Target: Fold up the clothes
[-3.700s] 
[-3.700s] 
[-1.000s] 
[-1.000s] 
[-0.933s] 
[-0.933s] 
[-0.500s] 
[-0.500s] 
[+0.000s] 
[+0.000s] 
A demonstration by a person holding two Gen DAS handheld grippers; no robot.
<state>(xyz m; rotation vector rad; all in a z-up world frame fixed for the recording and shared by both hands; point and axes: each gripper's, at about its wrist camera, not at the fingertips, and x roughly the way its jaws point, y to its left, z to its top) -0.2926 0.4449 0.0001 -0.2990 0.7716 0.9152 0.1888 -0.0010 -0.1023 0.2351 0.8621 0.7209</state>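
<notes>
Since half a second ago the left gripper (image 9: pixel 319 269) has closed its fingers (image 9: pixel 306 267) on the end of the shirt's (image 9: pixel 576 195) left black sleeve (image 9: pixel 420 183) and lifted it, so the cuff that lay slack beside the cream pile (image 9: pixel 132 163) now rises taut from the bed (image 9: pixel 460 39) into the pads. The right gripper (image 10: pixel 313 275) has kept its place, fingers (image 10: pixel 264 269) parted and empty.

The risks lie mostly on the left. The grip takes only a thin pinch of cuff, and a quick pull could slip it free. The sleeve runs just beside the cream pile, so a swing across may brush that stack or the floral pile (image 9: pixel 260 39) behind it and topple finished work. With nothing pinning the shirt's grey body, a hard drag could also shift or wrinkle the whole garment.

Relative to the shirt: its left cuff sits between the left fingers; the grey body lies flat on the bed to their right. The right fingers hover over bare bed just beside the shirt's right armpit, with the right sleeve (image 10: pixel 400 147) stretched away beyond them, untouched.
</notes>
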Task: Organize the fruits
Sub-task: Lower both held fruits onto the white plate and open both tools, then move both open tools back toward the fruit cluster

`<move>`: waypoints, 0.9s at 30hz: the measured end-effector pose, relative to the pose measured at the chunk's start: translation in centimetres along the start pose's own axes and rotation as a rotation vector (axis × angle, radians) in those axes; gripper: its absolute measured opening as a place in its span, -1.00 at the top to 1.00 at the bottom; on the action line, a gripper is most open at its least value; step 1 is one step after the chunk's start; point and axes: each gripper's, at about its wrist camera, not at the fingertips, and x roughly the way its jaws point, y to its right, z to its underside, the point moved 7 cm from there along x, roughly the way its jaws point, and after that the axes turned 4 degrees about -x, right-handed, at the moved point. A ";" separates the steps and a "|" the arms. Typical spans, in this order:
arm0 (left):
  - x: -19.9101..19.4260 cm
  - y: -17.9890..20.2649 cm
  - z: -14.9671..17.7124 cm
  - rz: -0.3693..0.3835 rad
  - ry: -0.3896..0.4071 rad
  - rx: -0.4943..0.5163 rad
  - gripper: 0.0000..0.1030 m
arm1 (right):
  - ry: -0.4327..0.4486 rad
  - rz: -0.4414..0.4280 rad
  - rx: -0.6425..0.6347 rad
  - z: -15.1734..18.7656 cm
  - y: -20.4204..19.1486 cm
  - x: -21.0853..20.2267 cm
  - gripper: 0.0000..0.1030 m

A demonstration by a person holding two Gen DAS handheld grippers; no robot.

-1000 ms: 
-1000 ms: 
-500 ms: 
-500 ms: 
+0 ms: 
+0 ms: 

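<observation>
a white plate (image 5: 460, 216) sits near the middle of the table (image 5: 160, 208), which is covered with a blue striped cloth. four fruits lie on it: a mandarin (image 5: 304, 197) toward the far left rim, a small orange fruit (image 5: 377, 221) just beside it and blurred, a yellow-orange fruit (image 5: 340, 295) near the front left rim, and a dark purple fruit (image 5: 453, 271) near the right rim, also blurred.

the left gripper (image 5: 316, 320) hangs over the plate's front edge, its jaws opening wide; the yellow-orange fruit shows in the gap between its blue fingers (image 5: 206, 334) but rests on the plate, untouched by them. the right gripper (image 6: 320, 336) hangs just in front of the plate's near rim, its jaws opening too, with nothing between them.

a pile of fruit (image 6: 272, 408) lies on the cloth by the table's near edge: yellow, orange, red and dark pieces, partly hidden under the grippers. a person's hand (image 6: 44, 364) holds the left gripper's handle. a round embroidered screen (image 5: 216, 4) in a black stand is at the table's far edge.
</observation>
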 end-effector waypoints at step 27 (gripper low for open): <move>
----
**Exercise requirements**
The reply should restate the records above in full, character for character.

**Response area**
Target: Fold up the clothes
[-3.700s] 
[-3.700s] 
[-1.000s] 
[-1.000s] 
[-0.933s] 
[-0.933s] 
[-0.500s] 
[-0.500s] 
[+0.000s] 
[+0.000s] 
A demonstration by a person holding two Gen DAS handheld grippers; no robot.
<state>(xyz m; rotation vector rad; all in a z-up world frame fixed for the recording and shared by both hands; point and axes: each gripper's, at about its wrist camera, not at the fingertips, and x roughly the way its jaws point, y to its left, z to its top) -0.2926 0.4449 0.0001 -0.2990 0.7716 0.9152 0.1888 -0.0010 -0.1023 0.2351 0.8621 0.7209</state>
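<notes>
Since half a second ago the left gripper (image 9: pixel 319 269) has closed its fingers (image 9: pixel 306 267) on the end of the shirt's (image 9: pixel 576 195) left black sleeve (image 9: pixel 420 183) and lifted it, so the cuff that lay slack beside the cream pile (image 9: pixel 132 163) now rises taut from the bed (image 9: pixel 460 39) into the pads. The right gripper (image 10: pixel 313 275) has kept its place, fingers (image 10: pixel 264 269) parted and empty.

The risks lie mostly on the left. The grip takes only a thin pinch of cuff, and a quick pull could slip it free. The sleeve runs just beside the cream pile, so a swing across may brush that stack or the floral pile (image 9: pixel 260 39) behind it and topple finished work. With nothing pinning the shirt's grey body, a hard drag could also shift or wrinkle the whole garment.

Relative to the shirt: its left cuff sits between the left fingers; the grey body lies flat on the bed to their right. The right fingers hover over bare bed just beside the shirt's right armpit, with the right sleeve (image 10: pixel 400 147) stretched away beyond them, untouched.
</notes>
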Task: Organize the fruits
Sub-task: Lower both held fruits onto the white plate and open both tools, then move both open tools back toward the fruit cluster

`<move>`: waypoints, 0.9s at 30hz: the measured end-effector pose, relative to the pose measured at the chunk's start: translation in centimetres along the start pose's own axes and rotation as a rotation vector (axis × angle, radians) in those axes; gripper: its absolute measured opening as a place in its span, -1.00 at the top to 1.00 at the bottom; on the action line, a gripper is most open at its least value; step 1 is one step after the chunk's start; point and axes: each gripper's, at about its wrist camera, not at the fingertips, and x roughly the way its jaws point, y to its right, z to its underside, the point moved 7 cm from there along x, roughly the way its jaws point, and after that the axes turned 4 degrees about -x, right-handed, at the moved point. A ";" separates the steps and a "|" the arms. Typical spans, in this order:
arm0 (left):
  - x: -19.9101..19.4260 cm
  - y: -17.9890..20.2649 cm
  - z: -14.9671..17.7124 cm
  - rz: -0.3693..0.3835 rad
  - ry: -0.3896..0.4071 rad
  - rx: -0.4943..0.5163 rad
  - gripper: 0.0000..0.1030 m
arm1 (right):
  - ry: -0.4327..0.4486 rad
  - rz: -0.4414..0.4280 rad
  - rx: -0.6425..0.6347 rad
  - z: -15.1734..18.7656 cm
  - y: -20.4204..19.1486 cm
  - x: -21.0853..20.2267 cm
  - gripper: 0.0000..0.1030 m

A demonstration by a person holding two Gen DAS handheld grippers; no robot.

-1000 ms: 
-1000 ms: 
-500 ms: 
-500 ms: 
+0 ms: 
+0 ms: 

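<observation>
a white plate (image 5: 460, 216) sits near the middle of the table (image 5: 160, 208), which is covered with a blue striped cloth. four fruits lie on it: a mandarin (image 5: 304, 197) toward the far left rim, a small orange fruit (image 5: 377, 221) just beside it and blurred, a yellow-orange fruit (image 5: 340, 295) near the front left rim, and a dark purple fruit (image 5: 453, 271) near the right rim, also blurred.

the left gripper (image 5: 316, 320) hangs over the plate's front edge, its jaws opening wide; the yellow-orange fruit shows in the gap between its blue fingers (image 5: 206, 334) but rests on the plate, untouched by them. the right gripper (image 6: 320, 336) hangs just in front of the plate's near rim, its jaws opening too, with nothing between them.

a pile of fruit (image 6: 272, 408) lies on the cloth by the table's near edge: yellow, orange, red and dark pieces, partly hidden under the grippers. a person's hand (image 6: 44, 364) holds the left gripper's handle. a round embroidered screen (image 5: 216, 4) in a black stand is at the table's far edge.
</observation>
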 end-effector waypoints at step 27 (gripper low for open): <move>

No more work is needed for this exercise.